Inspect the home / away team summary blocks:

game["teams"]["home"]["name"], game["teams"]["away"]["name"]

See Also: : * fastRhockey — R companion package; mirrors this surface

  • nhl-api-py — alternative Python source for the NHL stats API

sportsdataverse.nhl.nhl_api.nhl_api_schedule(start_date: str, end_date: str, return_as_pandas=False, **kwargs) → DataFrame

nhl_api_schedule() - Pull the schedule by start and end date. Data from API endpoints - nhl/schedule

  • Parameters:
    • start_date (str) – Start date to pull the NHL API schedule.
    • end_date (str) – End date to pull the NHL API schedule.
    • return_as_pandas (bool) – If True, returns a pandas dataframe. If False, returns a polars dataframe.
  • Returns: Polars dataframe containing the schedule for the requested seasons.
  • Return type: pl.DataFrame

Example

Pull a one-week schedule slice:

from sportsdataverse.nhl import nhl_api_schedule
sched = nhl_api_schedule(start_date="2021-10-23", end_date="2021-10-28")
print(sched.shape)
sched.select(["gamePk", "gameDate", "teams.home.team.name", "teams.away.team.name"]).head()

Pandas round-trip:

sched_pd = nhl_api_schedule(
start_date="2021-10-23", end_date="2021-10-28", return_as_pandas=True
)
sched_pd[["gamePk", "gameDate", "status.detailedState"]].head()

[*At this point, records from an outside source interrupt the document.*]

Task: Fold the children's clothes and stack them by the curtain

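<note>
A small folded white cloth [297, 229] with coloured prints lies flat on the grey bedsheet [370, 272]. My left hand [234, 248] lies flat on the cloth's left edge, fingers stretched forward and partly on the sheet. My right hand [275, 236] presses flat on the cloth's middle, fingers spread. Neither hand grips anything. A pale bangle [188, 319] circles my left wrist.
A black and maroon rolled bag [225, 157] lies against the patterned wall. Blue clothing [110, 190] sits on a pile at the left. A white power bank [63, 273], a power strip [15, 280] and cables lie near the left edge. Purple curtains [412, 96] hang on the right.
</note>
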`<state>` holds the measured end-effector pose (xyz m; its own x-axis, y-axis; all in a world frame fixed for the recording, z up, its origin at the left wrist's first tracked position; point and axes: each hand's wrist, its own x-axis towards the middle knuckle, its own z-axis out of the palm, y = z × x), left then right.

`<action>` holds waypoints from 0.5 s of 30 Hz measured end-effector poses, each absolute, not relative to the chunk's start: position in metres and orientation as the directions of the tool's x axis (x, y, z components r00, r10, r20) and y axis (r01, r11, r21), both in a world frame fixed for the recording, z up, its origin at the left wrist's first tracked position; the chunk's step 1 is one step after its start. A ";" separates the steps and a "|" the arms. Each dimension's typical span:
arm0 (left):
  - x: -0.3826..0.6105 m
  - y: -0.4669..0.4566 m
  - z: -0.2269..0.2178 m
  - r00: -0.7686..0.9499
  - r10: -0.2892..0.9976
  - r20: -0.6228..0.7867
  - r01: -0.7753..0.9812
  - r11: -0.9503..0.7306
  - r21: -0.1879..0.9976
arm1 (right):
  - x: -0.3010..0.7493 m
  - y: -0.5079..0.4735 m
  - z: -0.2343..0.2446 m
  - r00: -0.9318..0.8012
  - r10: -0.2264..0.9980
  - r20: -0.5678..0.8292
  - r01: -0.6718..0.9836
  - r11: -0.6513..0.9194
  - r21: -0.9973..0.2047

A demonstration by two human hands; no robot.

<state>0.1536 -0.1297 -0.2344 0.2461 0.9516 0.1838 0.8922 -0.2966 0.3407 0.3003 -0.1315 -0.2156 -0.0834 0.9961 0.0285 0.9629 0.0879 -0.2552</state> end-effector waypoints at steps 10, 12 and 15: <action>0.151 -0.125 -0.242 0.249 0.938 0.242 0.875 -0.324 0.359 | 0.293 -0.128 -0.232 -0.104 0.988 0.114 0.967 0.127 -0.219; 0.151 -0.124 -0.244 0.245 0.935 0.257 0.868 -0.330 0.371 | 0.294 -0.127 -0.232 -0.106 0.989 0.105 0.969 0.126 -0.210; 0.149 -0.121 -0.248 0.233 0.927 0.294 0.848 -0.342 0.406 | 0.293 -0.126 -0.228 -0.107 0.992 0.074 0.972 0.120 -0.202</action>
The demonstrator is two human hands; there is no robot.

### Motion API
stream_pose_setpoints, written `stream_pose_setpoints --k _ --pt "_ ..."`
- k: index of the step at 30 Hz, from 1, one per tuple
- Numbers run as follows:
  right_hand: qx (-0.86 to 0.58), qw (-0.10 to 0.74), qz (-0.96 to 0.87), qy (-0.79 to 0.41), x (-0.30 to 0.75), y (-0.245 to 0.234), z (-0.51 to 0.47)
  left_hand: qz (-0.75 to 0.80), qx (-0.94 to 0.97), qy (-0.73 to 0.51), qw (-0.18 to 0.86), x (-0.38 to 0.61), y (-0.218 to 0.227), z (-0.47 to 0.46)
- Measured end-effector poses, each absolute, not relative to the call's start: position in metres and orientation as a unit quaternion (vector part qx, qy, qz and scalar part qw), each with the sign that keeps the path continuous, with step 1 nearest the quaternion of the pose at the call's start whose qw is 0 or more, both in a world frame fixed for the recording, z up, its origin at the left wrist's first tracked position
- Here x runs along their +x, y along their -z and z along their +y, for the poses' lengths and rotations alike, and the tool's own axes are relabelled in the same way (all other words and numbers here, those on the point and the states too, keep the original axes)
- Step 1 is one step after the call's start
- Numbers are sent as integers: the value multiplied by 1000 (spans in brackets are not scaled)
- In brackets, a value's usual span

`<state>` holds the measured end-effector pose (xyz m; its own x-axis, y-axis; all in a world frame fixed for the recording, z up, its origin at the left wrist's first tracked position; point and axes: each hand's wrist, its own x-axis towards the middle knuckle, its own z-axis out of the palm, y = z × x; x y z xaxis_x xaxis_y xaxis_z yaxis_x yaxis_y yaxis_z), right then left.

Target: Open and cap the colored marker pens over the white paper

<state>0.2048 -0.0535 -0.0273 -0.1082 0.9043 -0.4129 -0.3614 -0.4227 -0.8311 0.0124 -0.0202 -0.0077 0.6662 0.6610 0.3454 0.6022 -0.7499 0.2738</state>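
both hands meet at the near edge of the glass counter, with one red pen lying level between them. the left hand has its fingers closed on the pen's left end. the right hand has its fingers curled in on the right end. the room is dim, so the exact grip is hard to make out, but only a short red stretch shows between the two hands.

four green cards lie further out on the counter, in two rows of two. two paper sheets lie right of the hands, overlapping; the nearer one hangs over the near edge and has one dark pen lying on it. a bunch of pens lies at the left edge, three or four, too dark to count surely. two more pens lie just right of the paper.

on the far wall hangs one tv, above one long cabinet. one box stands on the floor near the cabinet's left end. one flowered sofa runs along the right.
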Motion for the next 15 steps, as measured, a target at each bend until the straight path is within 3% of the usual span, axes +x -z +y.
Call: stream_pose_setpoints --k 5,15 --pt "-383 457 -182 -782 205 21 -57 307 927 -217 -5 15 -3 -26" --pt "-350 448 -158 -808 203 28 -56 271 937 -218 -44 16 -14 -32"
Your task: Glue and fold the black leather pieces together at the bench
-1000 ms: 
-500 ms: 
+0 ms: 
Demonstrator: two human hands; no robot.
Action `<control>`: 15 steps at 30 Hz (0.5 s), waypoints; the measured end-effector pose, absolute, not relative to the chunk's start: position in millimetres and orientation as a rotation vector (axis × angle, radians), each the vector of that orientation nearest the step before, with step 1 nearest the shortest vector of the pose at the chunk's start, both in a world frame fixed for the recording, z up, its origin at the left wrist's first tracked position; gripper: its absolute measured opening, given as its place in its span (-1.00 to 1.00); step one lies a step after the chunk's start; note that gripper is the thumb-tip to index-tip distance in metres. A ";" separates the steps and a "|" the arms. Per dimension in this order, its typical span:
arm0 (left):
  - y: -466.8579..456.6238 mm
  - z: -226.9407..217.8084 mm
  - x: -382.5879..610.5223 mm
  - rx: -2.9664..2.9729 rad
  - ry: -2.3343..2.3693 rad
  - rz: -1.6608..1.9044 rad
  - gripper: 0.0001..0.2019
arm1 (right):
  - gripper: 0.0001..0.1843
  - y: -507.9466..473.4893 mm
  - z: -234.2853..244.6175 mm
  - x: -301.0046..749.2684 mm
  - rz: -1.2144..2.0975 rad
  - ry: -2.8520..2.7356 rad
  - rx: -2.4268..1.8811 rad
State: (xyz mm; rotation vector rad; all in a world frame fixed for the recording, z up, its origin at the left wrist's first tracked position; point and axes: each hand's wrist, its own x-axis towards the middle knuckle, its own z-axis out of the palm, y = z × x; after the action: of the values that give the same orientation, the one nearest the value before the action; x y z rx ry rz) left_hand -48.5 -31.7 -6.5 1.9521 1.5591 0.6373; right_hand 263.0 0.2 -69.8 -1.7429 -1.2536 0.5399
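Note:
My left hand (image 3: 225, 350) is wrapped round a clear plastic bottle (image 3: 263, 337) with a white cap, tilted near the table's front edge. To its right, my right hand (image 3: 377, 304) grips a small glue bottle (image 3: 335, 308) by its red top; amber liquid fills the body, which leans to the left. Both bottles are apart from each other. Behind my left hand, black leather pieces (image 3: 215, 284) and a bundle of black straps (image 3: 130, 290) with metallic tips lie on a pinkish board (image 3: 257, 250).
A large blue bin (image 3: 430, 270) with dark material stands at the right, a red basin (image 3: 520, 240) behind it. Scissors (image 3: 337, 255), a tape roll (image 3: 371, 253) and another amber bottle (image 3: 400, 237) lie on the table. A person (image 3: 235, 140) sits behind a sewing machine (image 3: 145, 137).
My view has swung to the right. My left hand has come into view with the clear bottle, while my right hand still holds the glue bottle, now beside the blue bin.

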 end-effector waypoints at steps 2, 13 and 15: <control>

See Also: : * fastRhockey — R companion package; mirrors this surface

  • nhl-api-py — alternative Python source for the NHL stats API

sportsdataverse.nhl.nhl_game_rosters module

sportsdataverse.nhl.nhl_game_rosters.espn_nhl_game_rosters(game_id: int, raw=False, return_as_pandas=False, **kwargs) → DataFrame

espn_nhl_game_rosters() - Pull the game by id.

  • Parameters:
    • game_id (int) – Unique game_id, can be obtained from espn_nhl_schedule().
    • return_as_pandas (bool) – If True, returns a pandas dataframe. If False, returns a polars dataframe.
  • Returns: Polars dataframe of game roster data with columns: ‘athlete_id’, ‘athlete_uid’, ‘athlete_guid’, ‘athlete_type’, ‘first_name’, ‘last_name’, ‘full_name’, ‘athlete_display_name’, ‘short_name’, ‘weight’, ‘display_weight’, ‘height’, ‘display_height’, ‘age’, ‘date_of_birth’, ‘slug’, ‘jersey’, ‘linked’, ‘active’, ‘alternate_ids_sdr’, ‘birth_place_city’, ‘birth_place_state’, ‘birth_place_country’, ‘headshot_href’, ‘headshot_alt’, ‘experience_years’, ‘experience_display_value’, ‘experience_abbreviation’, ‘status_id’, ‘status_name’, ‘status_type’, ‘status_abbreviation’, ‘hand_type’, ‘hand_abbreviation’, ‘hand_display_value’, ‘draft_display_text’, ‘draft_round’, ‘draft_year’, ‘draft_selection’, ‘player_id’, ‘starter’, ‘valid’, ‘did_not_play’, ‘display_name’, ‘ejected’, ‘athlete_href’, ‘position_href’, ‘statistics_href’, ‘team_id’, ‘team_guid’, ‘team_uid’, ‘team_slug’, ‘team_location’, ‘team_name’, ‘team_abbreviation’, ‘team_display_name’, ‘team_short_display_name’, ‘team_color’, ‘team_alternate_color’, ‘is_active’, ‘is_all_star’, ‘logo_href’, ‘logo_dark_href’, ‘game_id’
  • Return type: pl.DataFrame

Example

Pull both teams’ rosters for a single game (Stanley Cup Final 2023):

from sportsdataverse.nhl import espn_nhl_game_rosters
rosters = espn_nhl_game_rosters(game_id=401559395)
print(rosters.shape)
rosters.select(["athlete_display_name", "jersey", "team_abbreviation", "starter"]).head(10)

Just the starters:

import polars as pl
rosters.filter(pl.col("starter") == True).select(["athlete_display_name", "team_abbreviation"])

Pandas round-trip:

rosters_pd = espn_nhl_game_rosters(game_id=401559395, return_as_pandas=True)
rosters_pd[["athlete_display_name", "team_abbreviation", "did_not_play"]].head()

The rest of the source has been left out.